**EXERCISE INSTRUCTIONS:** Copy exactly the lines from the start of the data below through the one that carries "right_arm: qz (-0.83", and only those.

**SOURCE DATA:**
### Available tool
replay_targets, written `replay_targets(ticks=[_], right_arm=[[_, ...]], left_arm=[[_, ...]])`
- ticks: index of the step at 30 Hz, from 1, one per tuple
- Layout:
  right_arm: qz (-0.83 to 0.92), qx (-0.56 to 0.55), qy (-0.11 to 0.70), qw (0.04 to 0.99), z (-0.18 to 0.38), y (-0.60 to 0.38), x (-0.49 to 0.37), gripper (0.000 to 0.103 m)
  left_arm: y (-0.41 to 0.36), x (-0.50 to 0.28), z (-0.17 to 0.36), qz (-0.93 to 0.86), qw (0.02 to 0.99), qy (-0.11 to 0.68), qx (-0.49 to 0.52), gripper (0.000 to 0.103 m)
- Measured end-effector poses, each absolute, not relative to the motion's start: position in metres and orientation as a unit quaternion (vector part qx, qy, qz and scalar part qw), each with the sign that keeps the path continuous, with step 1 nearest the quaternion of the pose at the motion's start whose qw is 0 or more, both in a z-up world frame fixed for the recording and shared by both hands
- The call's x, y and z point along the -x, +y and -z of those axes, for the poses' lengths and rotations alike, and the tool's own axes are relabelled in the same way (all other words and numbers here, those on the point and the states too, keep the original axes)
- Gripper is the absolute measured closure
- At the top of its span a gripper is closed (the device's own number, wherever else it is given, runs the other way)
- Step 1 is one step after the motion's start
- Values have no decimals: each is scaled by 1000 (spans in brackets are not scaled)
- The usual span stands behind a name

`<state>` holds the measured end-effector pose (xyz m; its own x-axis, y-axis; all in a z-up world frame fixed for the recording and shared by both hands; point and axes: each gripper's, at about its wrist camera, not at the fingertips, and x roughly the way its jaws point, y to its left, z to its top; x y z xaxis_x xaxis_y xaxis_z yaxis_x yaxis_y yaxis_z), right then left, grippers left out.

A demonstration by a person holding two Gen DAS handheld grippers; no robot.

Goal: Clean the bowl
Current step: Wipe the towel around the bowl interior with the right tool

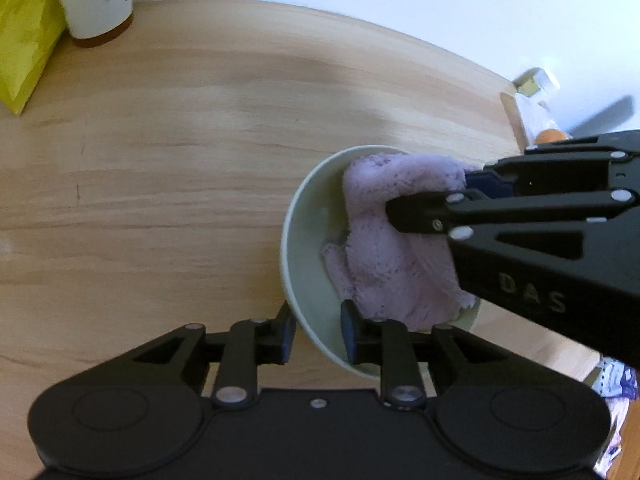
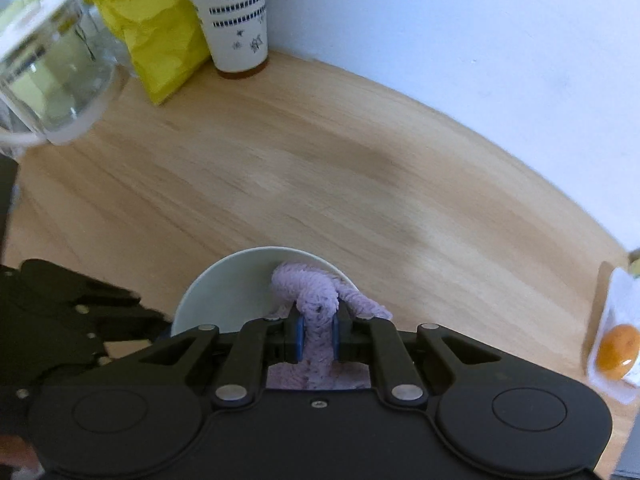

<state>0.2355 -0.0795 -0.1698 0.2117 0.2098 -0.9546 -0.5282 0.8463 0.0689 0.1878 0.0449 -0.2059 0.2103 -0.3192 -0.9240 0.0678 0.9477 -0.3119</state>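
While the right gripper (image 2: 317,338) pinches a bunched purple cloth (image 1: 384,248) tight between its fingers and presses it into the pale green bowl (image 1: 304,240), the left gripper (image 1: 318,330) straddles the bowl's near rim with its fingers parted, one outside the wall and one inside, neither pad clearly pressing. That bowl sits on the wooden bench (image 1: 180,168), towards its right side. Far left stand a patterned cup (image 2: 240,16) and a yellow bag (image 2: 156,36).
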Motion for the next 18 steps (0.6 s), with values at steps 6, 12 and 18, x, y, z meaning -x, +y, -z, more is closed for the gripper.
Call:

**YOUR RESPONSE:**
### Available tool
replay_targets, written `replay_targets(ticks=[_], right_arm=[[_, ...]], left_arm=[[_, ...]])`
- ticks: index of the step at 30 Hz, from 1, one per tuple
- Layout:
  right_arm: qz (-0.83 to 0.92), qx (-0.56 to 0.55), qy (-0.11 to 0.70), qw (0.04 to 0.99), z (-0.18 to 0.38), y (-0.60 to 0.38), x (-0.49 to 0.37), gripper (0.000 to 0.103 m)

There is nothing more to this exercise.